Clearly, $G$ is a regular bipartite graph with degree $\sqrt{n}$. From Theorem 6, the bipartite graph $G$ thus obtained can be painted using $\sqrt{n}$ colors such that $\sqrt{n}$ edges painted by the same color never share a node. Thus, we have that (1) numbers in the same row are painted by different colors, and (2) numbers painted by the same color have different row destination. The readers should refer to Fig. 6 for illustrating how input numbers are painted.

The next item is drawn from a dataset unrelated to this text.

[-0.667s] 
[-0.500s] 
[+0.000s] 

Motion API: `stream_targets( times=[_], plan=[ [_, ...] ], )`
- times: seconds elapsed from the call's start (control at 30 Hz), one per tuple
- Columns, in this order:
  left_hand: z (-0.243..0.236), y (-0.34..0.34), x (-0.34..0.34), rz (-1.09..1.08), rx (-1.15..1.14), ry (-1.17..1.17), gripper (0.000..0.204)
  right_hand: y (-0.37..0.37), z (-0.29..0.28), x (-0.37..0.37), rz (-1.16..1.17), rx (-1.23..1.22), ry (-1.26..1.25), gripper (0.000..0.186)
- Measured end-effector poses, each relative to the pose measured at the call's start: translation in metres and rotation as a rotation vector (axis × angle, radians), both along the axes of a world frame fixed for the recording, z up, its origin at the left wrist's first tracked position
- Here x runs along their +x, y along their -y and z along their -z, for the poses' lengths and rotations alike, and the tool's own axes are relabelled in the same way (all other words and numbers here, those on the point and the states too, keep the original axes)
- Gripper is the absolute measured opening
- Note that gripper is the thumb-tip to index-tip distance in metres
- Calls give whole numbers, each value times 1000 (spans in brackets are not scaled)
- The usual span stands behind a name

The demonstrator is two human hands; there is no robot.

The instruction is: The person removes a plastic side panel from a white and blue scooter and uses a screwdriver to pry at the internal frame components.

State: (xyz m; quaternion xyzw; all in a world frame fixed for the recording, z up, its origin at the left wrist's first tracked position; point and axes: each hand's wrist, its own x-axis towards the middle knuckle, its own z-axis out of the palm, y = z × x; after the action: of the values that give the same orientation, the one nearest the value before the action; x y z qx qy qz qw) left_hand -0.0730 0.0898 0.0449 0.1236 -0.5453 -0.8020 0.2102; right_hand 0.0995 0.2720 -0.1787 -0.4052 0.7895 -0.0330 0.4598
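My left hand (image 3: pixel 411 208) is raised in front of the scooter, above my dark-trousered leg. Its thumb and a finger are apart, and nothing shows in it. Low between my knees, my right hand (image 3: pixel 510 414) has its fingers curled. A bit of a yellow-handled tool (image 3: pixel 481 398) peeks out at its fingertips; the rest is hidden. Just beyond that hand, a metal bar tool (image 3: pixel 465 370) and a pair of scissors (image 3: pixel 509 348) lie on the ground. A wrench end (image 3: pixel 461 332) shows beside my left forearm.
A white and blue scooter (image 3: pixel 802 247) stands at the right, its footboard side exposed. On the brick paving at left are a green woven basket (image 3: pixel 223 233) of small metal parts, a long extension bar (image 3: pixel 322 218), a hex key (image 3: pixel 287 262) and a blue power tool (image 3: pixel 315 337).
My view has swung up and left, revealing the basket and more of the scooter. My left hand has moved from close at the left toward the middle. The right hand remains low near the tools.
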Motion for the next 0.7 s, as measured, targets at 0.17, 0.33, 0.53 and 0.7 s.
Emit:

Fig. 6 Illustrating how numbers are routed by the permutation algorithm.

In Step 1, row-wise permutation is performed such that a number with color $i(0 \leq i \leq \sqrt{n}-1)$ in each row is transferred to the $i$-th column. From (1) above, $\sqrt{n}$ numbers in each row are painted by $\sqrt{n}$ colors and thus, Step 1 is possible. Step 2 uses column-wise permutation to move numbers to the final row destinations. From (2) above, $\sqrt{n}$ numbers in each column has different $\sqrt{n}$ row destinations and Step 2 is possible. Finally, in Step 3, row-wise permutation is performed to move numbers to the final column destinations. The readers should refer to Fig. 6 for illustrating how numbers are routed by the permutation algorithm for $\sqrt{n}=4$. In this figure, $(\lfloor P(i \cdot w+j) / \sqrt{n}\rfloor, P(i \cdot w+j) \bmod \sqrt{n})$ is stored in $a[i][j]$ initially, and after the permutation algorithm terminates, $(i, j)$ is stored in $b[i][j]$. Also, Fig. 7 illustrates the bipartite graph corresponding to the permutation in Fig. 6. Each edge corresponds to an element of a matrix such that it connects the source row and the destination row. For example, elements $(3,0),(0,0),(1,1)$, and $(2,3)$ are painted by the same color in the bipartite graph. Hence, they are in distinct rows in the input matrix. In Step 1, they are moved to the same column by row-wise permutation. Step 2 performs column-wise permutation such that they are in the destination rows. By row-wise permutation in Step 3, they can be moved to the final destination.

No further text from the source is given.